*The task:* Please print out every entry below, verbatim.

*** Material provided Section Begins ***

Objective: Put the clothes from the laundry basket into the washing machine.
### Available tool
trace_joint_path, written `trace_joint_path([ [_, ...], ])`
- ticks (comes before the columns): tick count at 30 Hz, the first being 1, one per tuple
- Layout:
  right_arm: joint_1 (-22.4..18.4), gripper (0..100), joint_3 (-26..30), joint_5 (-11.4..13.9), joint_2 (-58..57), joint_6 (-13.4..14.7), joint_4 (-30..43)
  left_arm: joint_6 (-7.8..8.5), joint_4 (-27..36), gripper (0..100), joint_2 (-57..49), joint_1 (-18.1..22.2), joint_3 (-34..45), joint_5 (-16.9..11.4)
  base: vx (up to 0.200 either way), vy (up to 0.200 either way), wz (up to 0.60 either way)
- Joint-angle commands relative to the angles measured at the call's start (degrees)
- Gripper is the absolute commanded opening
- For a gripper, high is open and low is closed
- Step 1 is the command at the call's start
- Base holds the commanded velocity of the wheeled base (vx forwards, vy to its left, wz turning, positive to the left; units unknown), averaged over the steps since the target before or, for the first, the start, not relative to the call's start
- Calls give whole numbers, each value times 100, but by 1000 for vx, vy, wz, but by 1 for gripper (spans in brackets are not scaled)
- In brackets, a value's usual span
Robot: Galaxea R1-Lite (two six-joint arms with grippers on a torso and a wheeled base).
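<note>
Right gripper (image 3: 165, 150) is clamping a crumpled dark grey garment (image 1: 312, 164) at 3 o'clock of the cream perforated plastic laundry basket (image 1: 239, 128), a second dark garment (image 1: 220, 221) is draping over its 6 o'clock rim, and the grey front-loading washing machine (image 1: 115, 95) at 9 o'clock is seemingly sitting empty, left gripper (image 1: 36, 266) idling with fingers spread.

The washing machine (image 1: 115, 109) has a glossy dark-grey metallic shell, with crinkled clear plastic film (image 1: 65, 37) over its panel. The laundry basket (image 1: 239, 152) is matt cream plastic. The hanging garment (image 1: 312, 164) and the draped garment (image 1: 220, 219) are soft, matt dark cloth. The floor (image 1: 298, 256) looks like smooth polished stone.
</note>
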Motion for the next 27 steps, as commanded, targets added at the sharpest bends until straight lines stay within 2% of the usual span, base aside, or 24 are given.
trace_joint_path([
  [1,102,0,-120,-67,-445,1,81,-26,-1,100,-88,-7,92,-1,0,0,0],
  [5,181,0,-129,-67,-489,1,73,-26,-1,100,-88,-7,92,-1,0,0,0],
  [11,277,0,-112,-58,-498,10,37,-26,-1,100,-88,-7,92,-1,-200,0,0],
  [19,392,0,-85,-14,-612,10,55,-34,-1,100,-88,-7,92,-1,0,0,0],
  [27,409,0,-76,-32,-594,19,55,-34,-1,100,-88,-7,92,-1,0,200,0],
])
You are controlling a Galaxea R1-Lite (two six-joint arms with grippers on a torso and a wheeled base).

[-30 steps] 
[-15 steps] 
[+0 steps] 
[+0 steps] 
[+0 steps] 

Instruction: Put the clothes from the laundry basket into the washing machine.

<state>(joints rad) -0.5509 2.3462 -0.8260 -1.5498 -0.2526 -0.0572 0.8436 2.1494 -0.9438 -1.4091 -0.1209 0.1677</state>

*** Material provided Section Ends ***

*Answer space:*
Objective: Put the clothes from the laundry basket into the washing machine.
### Available tool
trace_joint_path, written `trace_joint_path([ [_, ...], ])`
- ticks (comes before the columns): tick count at 30 Hz, the first being 1, one per tuple
- Layout:
  right_arm: joint_1 (-22.4..18.4), gripper (0..100), joint_3 (-26..30), joint_5 (-11.4..13.9), joint_2 (-58..57), joint_6 (-13.4..14.7), joint_4 (-30..43)
  left_arm: joint_6 (-7.8..8.5), joint_4 (-27..36), gripper (0..100), joint_2 (-57..49), joint_1 (-18.1..22.2), joint_3 (-34..45), joint_5 (-16.9..11.4)
  base: vx (up to 0.200 either way), vy (up to 0.200 either way), wz (up to 0.60 either way)
- Joint-angle commands relative to the angles measured at the call's start (degrees)
- Gripper is the absolute commanded opening
- For a gripper, high is open and low is closed
- Step 1 is the command at the call's start
- Base holds the commanded velocity of the wheeled base (vx forwards, vy to its left, wz turning, positive to the left; units unknown), averaged over the steps since the target before or, for the first, the start, not relative to the call's start
- Calls give whole numbers, each value times 100, but by 1000 for vx, vy, wz, but by 1 for gripper (spans in brackets are not scaled)
- In brackets, a value's usual span
Robot: Galaxea R1-Lite (two six-joint arms with grippers on a torso and a wheeled base).
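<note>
Right gripper (image 3: 165, 150) is clamping a crumpled dark grey garment (image 1: 312, 164) at 3 o'clock of the cream perforated plastic laundry basket (image 1: 239, 128), a second dark garment (image 1: 220, 221) is draping over its 6 o'clock rim, and the grey front-loading washing machine (image 1: 115, 95) at 9 o'clock is seemingly sitting empty, left gripper (image 1: 36, 266) idling with fingers spread.

The washing machine (image 1: 115, 109) has a glossy dark-grey metallic shell, with crinkled clear plastic film (image 1: 65, 37) over its panel. The laundry basket (image 1: 239, 152) is matt cream plastic. The hanging garment (image 1: 312, 164) and the draped garment (image 1: 220, 219) are soft, matt dark cloth. The floor (image 1: 298, 256) looks like smooth polished stone.
</note>
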Motion for the next 27 steps, as commanded, targets added at the sharpest bends until straight lines stay within 2% of the usual span, base aside, or 24 are given.
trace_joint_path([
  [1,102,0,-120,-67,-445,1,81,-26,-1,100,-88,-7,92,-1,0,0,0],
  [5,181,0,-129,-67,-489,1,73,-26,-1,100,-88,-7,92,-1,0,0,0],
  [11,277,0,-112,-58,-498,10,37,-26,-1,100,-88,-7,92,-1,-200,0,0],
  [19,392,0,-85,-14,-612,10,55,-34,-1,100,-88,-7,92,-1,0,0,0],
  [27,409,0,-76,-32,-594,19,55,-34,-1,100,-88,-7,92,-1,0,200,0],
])
You are controlling a Galaxea R1-Lite (two six-joint arms with grippers on a torso and a wheeled base).

[-30 steps] 
[-15 steps] 
[+0 steps] 
[+0 steps] 
[+0 steps] 

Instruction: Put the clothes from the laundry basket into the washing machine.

<state>(joints rad) -0.5509 2.3462 -0.8260 -1.5498 -0.2526 -0.0572 0.8436 2.1494 -0.9438 -1.4091 -0.1209 0.1677</state>

With that, the exercise is complete.